In the largest and most reliable study of its type, the University of Oxford (UK) and the University of Sydney (Australia) have demonstrated that statin therapy is not a cause of increased cancer rates and deaths.
The conclusions of this study, presented at the European Society of Cardiology's Congress 2010 in Stockholm, will reassure the millions of people worldwide who are taking statins to lower cholesterol levels, and clarifies earlier research that had raised concerns of a causal link.
The Cholesterol Treatment Trialists' Collaboration examined data from 170,000 people captured from 26 randomised and controlled trials. Of these people, over 10,000 of them developed cancer and over 3,500 died from cancer. Analysis determined that cancer rates and deaths were exactly the same in people taking statin therapy as those being given a placebo tablet. The study was funded by the UK Medical Research Council, the British Heart Foundation and the National Health and Medical Research Council (Australia), and involved collaborators from all over the world.
Doctor Jonathan Emberson, University of Oxford British Heart Foundation Senior Statistician, notes, "Statin therapy had no adverse effect on cancer at any site or in any group of individuals, irrespective of their cholesterol levels. There was also no association of cancer with statin dose or duration."
Due to its large size, the study was able to refute previous suggestions that statin therapy might cause particular types of cancer, such as breast cancer, or that it might cause cancer in particular groups of people. Previous research into this topic had been based on relatively small trials or studies that could not exclude the effect of other factors. By contrast, this analysis of all the randomised trials provides the most reliable evidence about the benefits and risks of statin therapy.

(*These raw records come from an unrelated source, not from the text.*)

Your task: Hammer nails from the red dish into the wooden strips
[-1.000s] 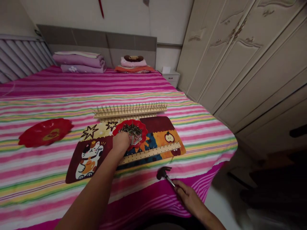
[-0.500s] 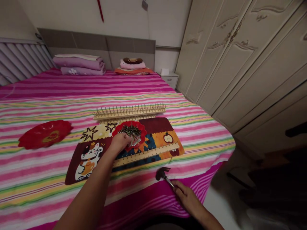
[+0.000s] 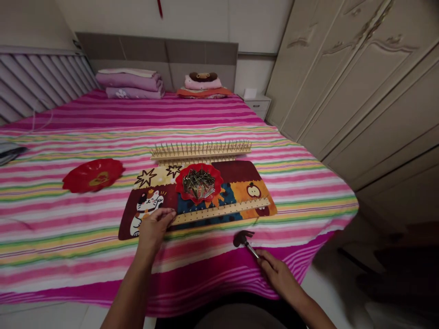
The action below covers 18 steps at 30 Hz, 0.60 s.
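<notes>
My right hand [image 3: 276, 273] is wrapped round the handle of a claw hammer [image 3: 252, 250], its dark head just over the bed's near edge. At the left end of a light wooden strip [image 3: 222, 210], my left hand [image 3: 156, 224] has its thumb and fingers pinched together. Whatever sits between those fingertips is too small to make out. Small holes and a row of nails run along the strip, which lies on a patterned mat [image 3: 236, 171]. Just beyond it stands a red scalloped bowl [image 3: 179, 185] filled with loose nails [image 3: 199, 180].
Behind the mat lie wooden strips [image 3: 202, 151] bristling with upright nails. A red plate [image 3: 92, 176] rests on the striped bedspread [image 3: 85, 219] to the left. Folded bedding [image 3: 130, 84] is at the headboard, and a wardrobe [image 3: 360, 91] stands on the right.
My left hand has left the bowl of nails and come down to the left end of the wooden strip. My right hand still holds the hammer. The view has shifted slightly.
</notes>
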Each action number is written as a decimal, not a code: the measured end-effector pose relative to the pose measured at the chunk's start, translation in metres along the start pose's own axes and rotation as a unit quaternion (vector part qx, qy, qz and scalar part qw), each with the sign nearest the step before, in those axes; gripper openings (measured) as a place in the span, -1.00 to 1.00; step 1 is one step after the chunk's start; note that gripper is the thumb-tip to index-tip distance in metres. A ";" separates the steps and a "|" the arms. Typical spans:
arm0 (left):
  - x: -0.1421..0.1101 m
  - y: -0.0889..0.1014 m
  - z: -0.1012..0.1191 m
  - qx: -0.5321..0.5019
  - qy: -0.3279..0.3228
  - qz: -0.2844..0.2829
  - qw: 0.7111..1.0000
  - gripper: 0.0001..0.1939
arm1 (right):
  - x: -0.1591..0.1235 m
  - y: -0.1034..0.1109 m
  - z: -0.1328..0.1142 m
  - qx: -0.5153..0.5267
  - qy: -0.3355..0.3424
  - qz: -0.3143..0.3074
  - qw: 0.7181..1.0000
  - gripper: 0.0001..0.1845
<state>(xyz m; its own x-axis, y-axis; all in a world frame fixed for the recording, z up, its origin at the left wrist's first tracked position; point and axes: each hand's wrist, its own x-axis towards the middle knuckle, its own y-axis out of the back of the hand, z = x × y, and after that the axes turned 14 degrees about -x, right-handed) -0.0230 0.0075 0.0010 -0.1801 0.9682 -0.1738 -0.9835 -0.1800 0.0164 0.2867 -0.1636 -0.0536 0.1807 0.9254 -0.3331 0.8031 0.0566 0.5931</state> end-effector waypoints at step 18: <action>-0.014 -0.009 0.002 0.201 -0.095 0.013 0.975 -0.78 | -0.010 -0.003 -0.026 -0.017 0.049 -0.041 0.998 -0.55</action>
<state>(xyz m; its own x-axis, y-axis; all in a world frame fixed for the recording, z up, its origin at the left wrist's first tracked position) -0.0113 -0.0044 0.0049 -0.1676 0.9857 0.0161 -0.8985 -0.1594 0.4091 0.2678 -0.1635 -0.0326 0.0573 0.9489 -0.3104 0.7929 0.1457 0.5917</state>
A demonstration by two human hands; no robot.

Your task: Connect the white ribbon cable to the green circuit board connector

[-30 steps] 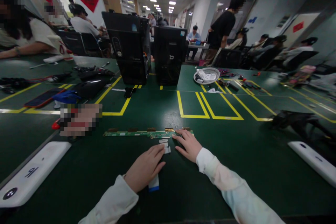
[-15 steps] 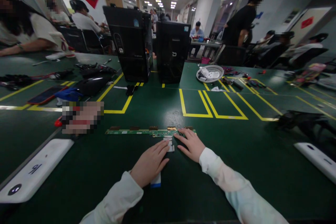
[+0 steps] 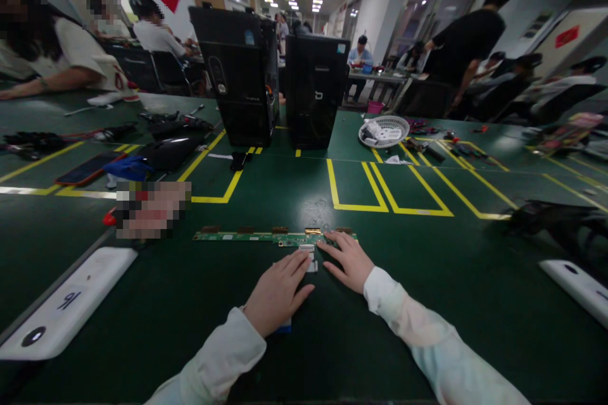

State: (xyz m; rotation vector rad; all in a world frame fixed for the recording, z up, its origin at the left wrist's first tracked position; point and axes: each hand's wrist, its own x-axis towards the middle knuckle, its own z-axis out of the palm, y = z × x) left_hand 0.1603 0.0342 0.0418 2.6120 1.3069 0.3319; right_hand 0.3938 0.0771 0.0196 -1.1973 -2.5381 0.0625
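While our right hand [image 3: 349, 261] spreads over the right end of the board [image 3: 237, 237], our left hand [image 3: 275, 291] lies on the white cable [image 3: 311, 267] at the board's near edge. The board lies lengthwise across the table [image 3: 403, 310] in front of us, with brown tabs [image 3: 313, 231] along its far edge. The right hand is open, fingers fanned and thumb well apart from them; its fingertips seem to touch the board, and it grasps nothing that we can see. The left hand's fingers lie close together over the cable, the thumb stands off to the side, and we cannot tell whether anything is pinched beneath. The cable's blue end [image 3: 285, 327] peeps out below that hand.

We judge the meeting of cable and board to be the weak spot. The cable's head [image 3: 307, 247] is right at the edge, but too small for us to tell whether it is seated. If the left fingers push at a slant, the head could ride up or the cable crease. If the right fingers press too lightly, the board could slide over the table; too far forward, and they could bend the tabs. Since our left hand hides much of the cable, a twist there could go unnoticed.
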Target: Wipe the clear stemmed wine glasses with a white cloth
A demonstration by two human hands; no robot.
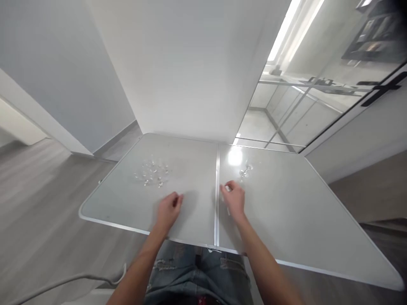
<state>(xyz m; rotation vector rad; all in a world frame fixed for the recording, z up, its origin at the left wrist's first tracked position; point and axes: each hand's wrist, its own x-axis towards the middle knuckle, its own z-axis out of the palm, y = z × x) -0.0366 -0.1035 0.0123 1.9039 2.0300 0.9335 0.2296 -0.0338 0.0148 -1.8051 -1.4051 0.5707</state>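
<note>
My left hand (168, 208) is just above the left half of the table, fingers curled in with thumb and forefinger close together. Whether anything small is between them I cannot make out. Beyond it lies a loose cluster of small clear, shiny pieces (154, 171), like glass or plastic. To the right of the table's centre seam, my right hand (234, 198) is closed in a pinch. A pale bit shows at its fingertips, too small to name. Just past this hand sits a smaller group of clear pieces (244, 173).
The pale folding table (305, 220) has a metal rim and a metal centre seam (217, 199). A white wall (178, 76) rises behind its far edge. At right is a glass-paned door with a black handle (381, 88). A white cable (85, 276) runs at lower left.
</note>
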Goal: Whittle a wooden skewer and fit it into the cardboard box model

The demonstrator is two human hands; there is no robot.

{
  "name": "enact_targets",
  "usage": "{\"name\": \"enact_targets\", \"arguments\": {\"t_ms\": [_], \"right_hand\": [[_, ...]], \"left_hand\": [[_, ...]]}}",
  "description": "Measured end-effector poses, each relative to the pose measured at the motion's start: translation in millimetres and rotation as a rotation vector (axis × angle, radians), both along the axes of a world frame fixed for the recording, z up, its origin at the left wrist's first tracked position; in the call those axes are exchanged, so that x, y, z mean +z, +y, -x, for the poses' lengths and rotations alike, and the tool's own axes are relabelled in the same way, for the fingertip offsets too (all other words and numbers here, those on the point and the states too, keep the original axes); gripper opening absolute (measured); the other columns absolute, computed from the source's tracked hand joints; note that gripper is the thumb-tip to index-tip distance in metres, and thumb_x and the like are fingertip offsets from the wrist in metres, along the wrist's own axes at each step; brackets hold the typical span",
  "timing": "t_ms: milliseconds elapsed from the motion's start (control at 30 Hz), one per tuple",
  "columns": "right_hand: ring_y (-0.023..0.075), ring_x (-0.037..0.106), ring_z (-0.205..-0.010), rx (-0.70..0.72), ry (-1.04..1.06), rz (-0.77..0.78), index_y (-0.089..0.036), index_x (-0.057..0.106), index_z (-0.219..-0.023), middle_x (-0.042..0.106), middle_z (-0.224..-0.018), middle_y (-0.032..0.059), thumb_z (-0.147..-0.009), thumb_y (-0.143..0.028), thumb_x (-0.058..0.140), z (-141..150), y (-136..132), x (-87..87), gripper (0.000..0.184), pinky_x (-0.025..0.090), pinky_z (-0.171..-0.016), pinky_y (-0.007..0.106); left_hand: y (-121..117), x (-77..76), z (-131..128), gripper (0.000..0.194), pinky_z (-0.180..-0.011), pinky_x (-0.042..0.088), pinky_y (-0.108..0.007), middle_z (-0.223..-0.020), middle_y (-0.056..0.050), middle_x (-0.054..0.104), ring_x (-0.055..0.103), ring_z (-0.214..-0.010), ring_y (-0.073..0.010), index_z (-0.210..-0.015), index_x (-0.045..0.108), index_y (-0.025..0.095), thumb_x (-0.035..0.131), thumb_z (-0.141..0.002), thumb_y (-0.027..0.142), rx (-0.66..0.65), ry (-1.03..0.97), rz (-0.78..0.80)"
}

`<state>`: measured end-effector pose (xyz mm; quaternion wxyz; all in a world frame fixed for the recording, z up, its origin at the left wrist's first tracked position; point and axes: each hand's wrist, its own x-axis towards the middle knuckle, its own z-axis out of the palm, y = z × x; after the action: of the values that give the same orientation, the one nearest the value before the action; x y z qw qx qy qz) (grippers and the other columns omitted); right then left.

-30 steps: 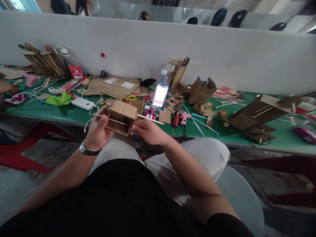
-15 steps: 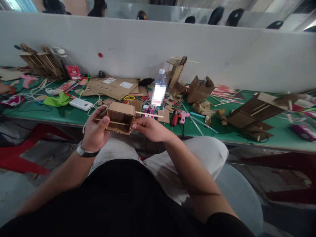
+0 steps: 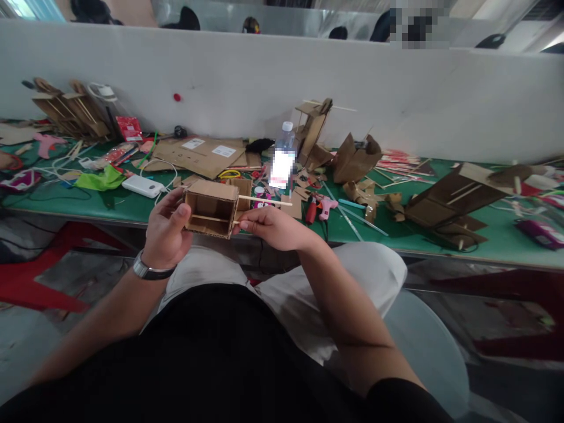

The study also demonstrated that when comparing a high statin dose with a standard dose, cancer risk was not increased. Even among people with already low cholesterol levels, further reducing these levels with more potent statin regimens did not increase their risk of cancer. Commenting on this, Professor Colin Baigent of the Medical Research Council and co-ordinator of the Oxford team said, "This study demonstrates reliably that reducing LDL, or bad, cholesterol with statin therapy has no adverse effects on cancer, at least within a period of about 5 years."
Professor Rory Collins, British Heart Foundation Professor of Medicine and Epidemiology at the University of Oxford, and co-principal investigator of the project, concluded "These findings are extremely reassuring for patients. Statins are one of the most effective known therapies for the prevention of heart attacks and strokes, and this study should reassure the millions of people who are taking them worldwide."